There’s just no keeping Roland Emmerich down. The guy can seemingly survive anything, whether that’s tsunami after tsunami of negative reviews, an outcry from the LGBT+ community that his gay rights movie was actually pretty offensive, or barely recouping the costs of production on his latest feature Midway.
Flagging box-office returns and critical antipathy be damned, he’s already hot on the trail of his next feature, and its premise sounds like the result of feeding every Roland Emmerich movie into an algorithm and seeing what it spits out. Having destroyed the Himalayas and the White House and the Statue of Liberty and presumably the memorial to Bewitched protagonist Samantha Stephens in Salem, Massachusetts, he’s finally run out of landmarks to incinerate. His next target: the planet itself.

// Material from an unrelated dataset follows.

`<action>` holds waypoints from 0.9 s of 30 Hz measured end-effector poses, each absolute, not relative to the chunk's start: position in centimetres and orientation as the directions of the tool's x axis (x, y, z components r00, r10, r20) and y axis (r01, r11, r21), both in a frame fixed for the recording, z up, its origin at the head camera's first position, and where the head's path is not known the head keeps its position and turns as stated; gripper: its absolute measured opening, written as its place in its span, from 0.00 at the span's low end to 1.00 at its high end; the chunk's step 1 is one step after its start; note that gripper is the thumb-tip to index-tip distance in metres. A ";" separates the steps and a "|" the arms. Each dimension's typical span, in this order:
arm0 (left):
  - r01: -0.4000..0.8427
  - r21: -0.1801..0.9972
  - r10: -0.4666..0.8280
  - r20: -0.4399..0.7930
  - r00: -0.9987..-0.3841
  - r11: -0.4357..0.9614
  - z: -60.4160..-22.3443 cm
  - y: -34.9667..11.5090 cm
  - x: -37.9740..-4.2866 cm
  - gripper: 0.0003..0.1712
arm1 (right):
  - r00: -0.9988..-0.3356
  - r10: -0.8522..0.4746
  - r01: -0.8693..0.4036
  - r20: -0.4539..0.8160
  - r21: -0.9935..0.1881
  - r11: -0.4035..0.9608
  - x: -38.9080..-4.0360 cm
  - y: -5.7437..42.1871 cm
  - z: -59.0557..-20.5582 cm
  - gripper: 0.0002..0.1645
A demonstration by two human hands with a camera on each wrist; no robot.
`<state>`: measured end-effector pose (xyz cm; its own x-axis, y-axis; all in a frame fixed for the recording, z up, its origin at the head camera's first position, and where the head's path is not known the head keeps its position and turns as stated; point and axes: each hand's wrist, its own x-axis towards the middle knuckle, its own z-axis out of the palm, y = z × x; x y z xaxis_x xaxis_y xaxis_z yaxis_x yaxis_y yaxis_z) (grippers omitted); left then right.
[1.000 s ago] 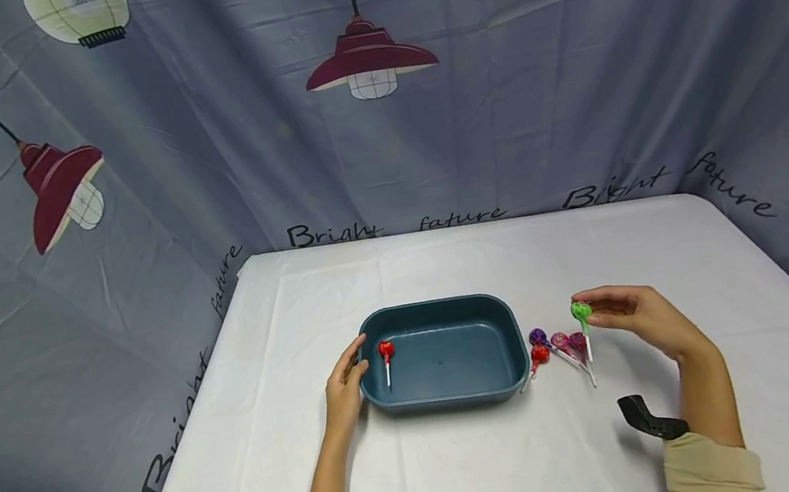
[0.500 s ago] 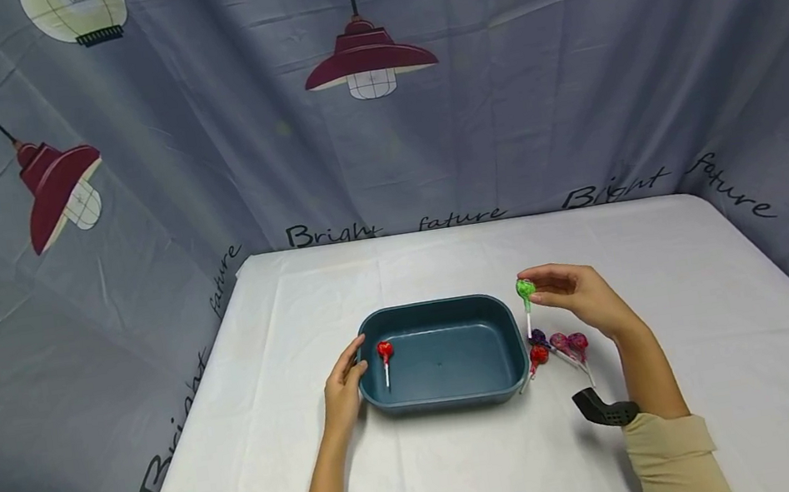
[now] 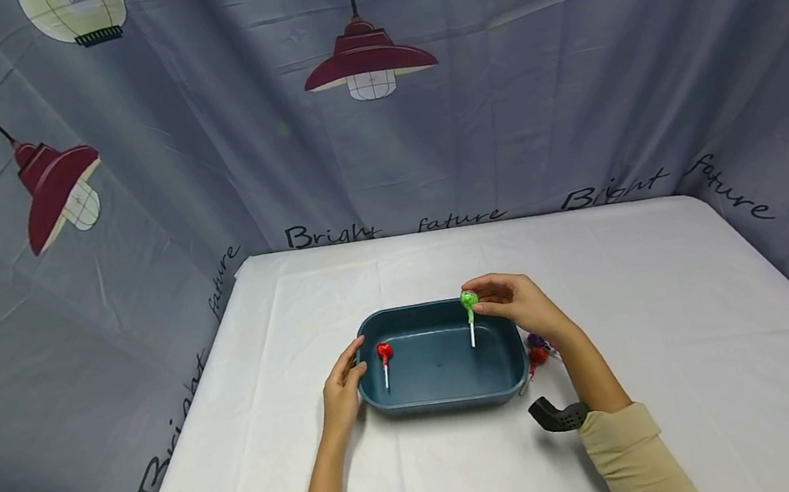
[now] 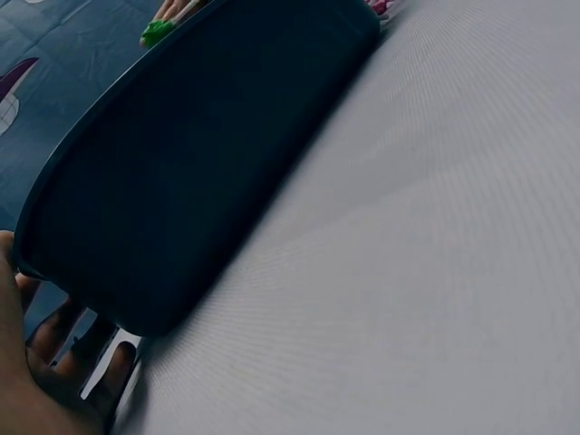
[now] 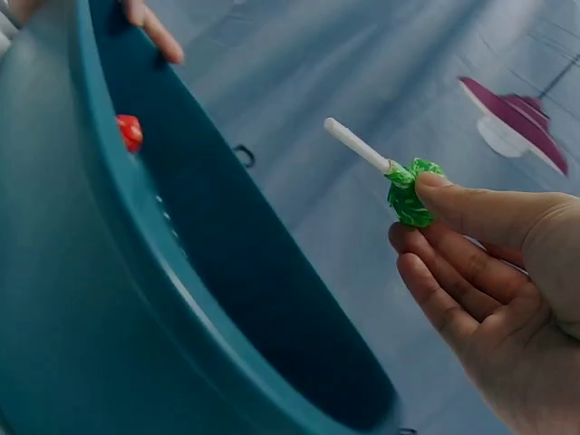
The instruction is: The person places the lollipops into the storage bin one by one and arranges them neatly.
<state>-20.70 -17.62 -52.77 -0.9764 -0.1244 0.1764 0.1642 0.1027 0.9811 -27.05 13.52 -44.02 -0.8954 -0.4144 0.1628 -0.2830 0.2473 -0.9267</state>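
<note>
Green lollipop (image 3: 469,300) hangs over the blue tray (image 3: 443,403), lower centre of the head view, its head pinched by the right hand (image 3: 519,302). The left hand (image 3: 340,392) holds the tray's left rim.

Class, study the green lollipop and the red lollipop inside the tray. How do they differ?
Colour: the green lollipop has a bright green head, while the red lollipop has a red one.
Support: the right hand pinches the green lollipop by its head in the air; the red lollipop lies untouched in the tray.
Shared: both have a white stick.
</note>
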 end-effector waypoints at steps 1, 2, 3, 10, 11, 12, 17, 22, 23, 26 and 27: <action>0.158 0.983 -0.124 0.169 -0.978 0.097 -52.7 -17.6 -20.6 0.22 | -0.893 -0.419 -0.286 0.164 -0.926 0.247 -27.1 13.1 -44.1 0.22; 0.157 0.983 -0.122 0.168 -0.978 0.094 -52.7 -17.6 -20.6 0.22 | -0.890 -0.425 -0.290 0.167 -0.925 0.244 -27.2 12.7 -44.2 0.22; 0.155 0.984 -0.123 0.166 -0.978 0.092 -52.8 -17.7 -20.6 0.22 | -0.883 -0.435 -0.300 0.175 -0.924 0.236 -27.2 12.3 -44.2 0.21; 0.120 0.988 -0.098 0.130 -0.987 0.100 -50.0 -17.3 -19.3 0.22 | -0.849 -0.501 -0.301 0.165 -0.932 0.203 -26.9 9.3 -43.4 0.21; 0.126 0.987 -0.095 0.136 -0.986 0.103 -49.9 -17.3 -19.2 0.22 | -0.844 -0.508 -0.311 0.172 -0.929 0.201 -27.1 9.0 -43.8 0.21; 0.127 0.986 -0.095 0.137 -0.986 0.103 -49.9 -17.3 -19.3 0.22 | -0.839 -0.516 -0.316 0.175 -0.928 0.197 -27.4 8.6 -44.2 0.21; 0.122 0.987 -0.098 0.133 -0.986 0.107 -49.7 -17.3 -19.3 0.22 | -0.804 -0.561 -0.366 0.197 -0.908 0.204 -28.0 6.8 -44.9 0.22; 0.118 0.986 -0.100 0.130 -0.986 0.117 -49.7 -17.3 -19.3 0.22 | -0.791 -0.583 -0.392 0.186 -0.885 0.249 -28.5 5.1 -45.5 0.20; 0.119 0.986 -0.099 0.131 -0.986 0.117 -49.7 -17.3 -19.3 0.22 | -0.789 -0.586 -0.396 0.182 -0.881 0.260 -28.6 4.8 -45.7 0.19; 0.120 0.986 -0.097 0.131 -0.987 0.116 -49.7 -17.2 -19.3 0.22 | -0.785 -0.592 -0.415 0.181 -0.863 0.287 -28.7 4.1 -46.2 0.18; 0.119 0.986 -0.094 0.131 -0.987 0.117 -49.7 -17.2 -19.3 0.22 | -0.784 -0.593 -0.422 0.181 -0.857 0.296 -28.7 3.9 -46.3 0.18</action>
<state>-19.28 -17.23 -49.66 -0.9869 -0.0942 0.1307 0.1194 0.1172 0.9859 -28.74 3.88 -46.34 -0.7843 -0.5934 0.1811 -0.4219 0.2961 -0.8570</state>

The upcoming project Moonfall is exactly what it sounds like: Emmerich wants to crash the goddamn Moon into the goddamned Earth. According to Deadline, the film will center on a “mysterious force” knocking the Moon from its orbit, sending it on a collision course with the universe’s only known home for intelligent life.
Of course there will be a last-ditch rescue mission, but will their tactic be to somehow steer the Moon clear of its target, or to keep things simple and blow up the celestial object responsible for the tides? I, for one, cannot wait to find out. The script has been whipped up by Emmerich along with his collaborators on 2012, Harold Kloser and Spenser Cohen, so mass destruction will be all but guaranteed.
As with Midway, Emmerich has taken leave for China in order to rustle up the $150-million-plus budget required to fully realize his gargantuan vision of devastation; it is perhaps the last country in the world that still believes in the fundamental earning power of a director who gets a little farther from the mainstream with every new release.
But no matter if he must forsake Hollywood for Asia – Roland Emmerich won’t stop making movies until he dies. Which will probably be due to planetary impact on a cataclysmic scale.